Instructions for the task »
Without skipping anything, print all of the data exactly.

= Beginning of Section =

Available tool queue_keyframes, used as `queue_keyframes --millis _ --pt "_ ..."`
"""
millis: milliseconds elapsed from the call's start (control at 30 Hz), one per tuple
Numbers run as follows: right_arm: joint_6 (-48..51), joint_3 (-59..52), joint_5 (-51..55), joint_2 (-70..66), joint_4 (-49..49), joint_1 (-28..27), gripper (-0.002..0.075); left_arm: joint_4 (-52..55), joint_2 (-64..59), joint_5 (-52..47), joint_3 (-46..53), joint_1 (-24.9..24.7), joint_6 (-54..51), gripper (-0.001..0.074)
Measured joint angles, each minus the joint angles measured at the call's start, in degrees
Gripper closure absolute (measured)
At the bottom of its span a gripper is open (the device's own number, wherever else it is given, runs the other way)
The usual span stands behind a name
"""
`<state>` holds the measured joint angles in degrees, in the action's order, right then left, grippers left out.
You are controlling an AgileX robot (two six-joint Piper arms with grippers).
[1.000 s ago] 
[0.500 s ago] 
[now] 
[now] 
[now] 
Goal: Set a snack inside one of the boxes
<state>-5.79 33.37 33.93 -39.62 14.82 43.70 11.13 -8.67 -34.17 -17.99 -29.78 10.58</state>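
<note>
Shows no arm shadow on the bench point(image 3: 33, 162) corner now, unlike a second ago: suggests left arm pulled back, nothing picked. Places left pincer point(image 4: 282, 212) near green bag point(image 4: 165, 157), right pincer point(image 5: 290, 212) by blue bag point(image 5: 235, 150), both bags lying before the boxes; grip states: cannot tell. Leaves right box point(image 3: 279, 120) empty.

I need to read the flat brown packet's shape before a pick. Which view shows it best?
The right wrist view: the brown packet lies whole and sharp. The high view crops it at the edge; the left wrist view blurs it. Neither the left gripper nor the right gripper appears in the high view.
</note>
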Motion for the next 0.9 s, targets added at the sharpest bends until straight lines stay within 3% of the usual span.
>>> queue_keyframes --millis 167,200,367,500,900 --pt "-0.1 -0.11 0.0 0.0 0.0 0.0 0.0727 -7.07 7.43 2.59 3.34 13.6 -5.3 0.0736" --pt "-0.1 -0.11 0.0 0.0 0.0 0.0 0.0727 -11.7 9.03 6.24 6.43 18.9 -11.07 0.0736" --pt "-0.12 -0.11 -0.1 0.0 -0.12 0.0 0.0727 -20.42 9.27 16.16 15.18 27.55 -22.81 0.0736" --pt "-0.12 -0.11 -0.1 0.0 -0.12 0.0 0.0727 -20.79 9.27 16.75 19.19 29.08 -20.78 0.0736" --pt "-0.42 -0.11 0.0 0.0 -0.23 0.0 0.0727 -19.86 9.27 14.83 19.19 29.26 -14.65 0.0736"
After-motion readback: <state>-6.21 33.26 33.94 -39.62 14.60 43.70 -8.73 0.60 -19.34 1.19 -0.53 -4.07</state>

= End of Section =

Problem solution »
Available tool queue_keyframes, used as `queue_keyframes --millis _ --pt "_ ..."`
"""
millis: milliseconds elapsed from the call's start (control at 30 Hz), one per tuple
Numbers run as follows: right_arm: joint_6 (-48..51), joint_3 (-59..52), joint_5 (-51..55), joint_2 (-70..66), joint_4 (-49..49), joint_1 (-28..27), gripper (-0.002..0.075); left_arm: joint_4 (-52..55), joint_2 (-64..59), joint_5 (-52..47), joint_3 (-46..53), joint_1 (-24.9..24.7), joint_6 (-54..51), gripper (-0.001..0.074)
Measured joint angles, each minus the joint angles measured at the call's start, in degrees
Gripper closure absolute (measured)
At the bottom of its span a gripper is open (the device's own number, wherever else it is given, runs the other way)
The usual span stands behind a name
"""
`<state>` holds the measured joint angles in degrees, in the action's order, right then left, grippers left out.
You are controlling an AgileX robot (two six-joint Piper arms with grippers).
[1.000 s ago] 
[0.500 s ago] 
[now] 
[now] 
[now] 
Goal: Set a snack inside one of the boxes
<state>-5.79 33.37 33.93 -39.62 14.82 43.70 11.13 -8.67 -34.17 -17.99 -29.78 10.58</state>
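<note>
Shows no arm shadow on the bench point(image 3: 33, 162) corner now, unlike a second ago: suggests left arm pulled back, nothing picked. Places left pincer point(image 4: 282, 212) near green bag point(image 4: 165, 157), right pincer point(image 5: 290, 212) by blue bag point(image 5: 235, 150), both bags lying before the boxes; grip states: cannot tell. Leaves right box point(image 3: 279, 120) empty.

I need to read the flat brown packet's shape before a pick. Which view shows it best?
The right wrist view: the brown packet lies whole and sharp. The high view crops it at the edge; the left wrist view blurs it. Neither the left gripper nor the right gripper appears in the high view.
</note>
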Motion for the next 0.9 s, targets added at the sharpest bends until straight lines stay within 3% of the usual span.
>>> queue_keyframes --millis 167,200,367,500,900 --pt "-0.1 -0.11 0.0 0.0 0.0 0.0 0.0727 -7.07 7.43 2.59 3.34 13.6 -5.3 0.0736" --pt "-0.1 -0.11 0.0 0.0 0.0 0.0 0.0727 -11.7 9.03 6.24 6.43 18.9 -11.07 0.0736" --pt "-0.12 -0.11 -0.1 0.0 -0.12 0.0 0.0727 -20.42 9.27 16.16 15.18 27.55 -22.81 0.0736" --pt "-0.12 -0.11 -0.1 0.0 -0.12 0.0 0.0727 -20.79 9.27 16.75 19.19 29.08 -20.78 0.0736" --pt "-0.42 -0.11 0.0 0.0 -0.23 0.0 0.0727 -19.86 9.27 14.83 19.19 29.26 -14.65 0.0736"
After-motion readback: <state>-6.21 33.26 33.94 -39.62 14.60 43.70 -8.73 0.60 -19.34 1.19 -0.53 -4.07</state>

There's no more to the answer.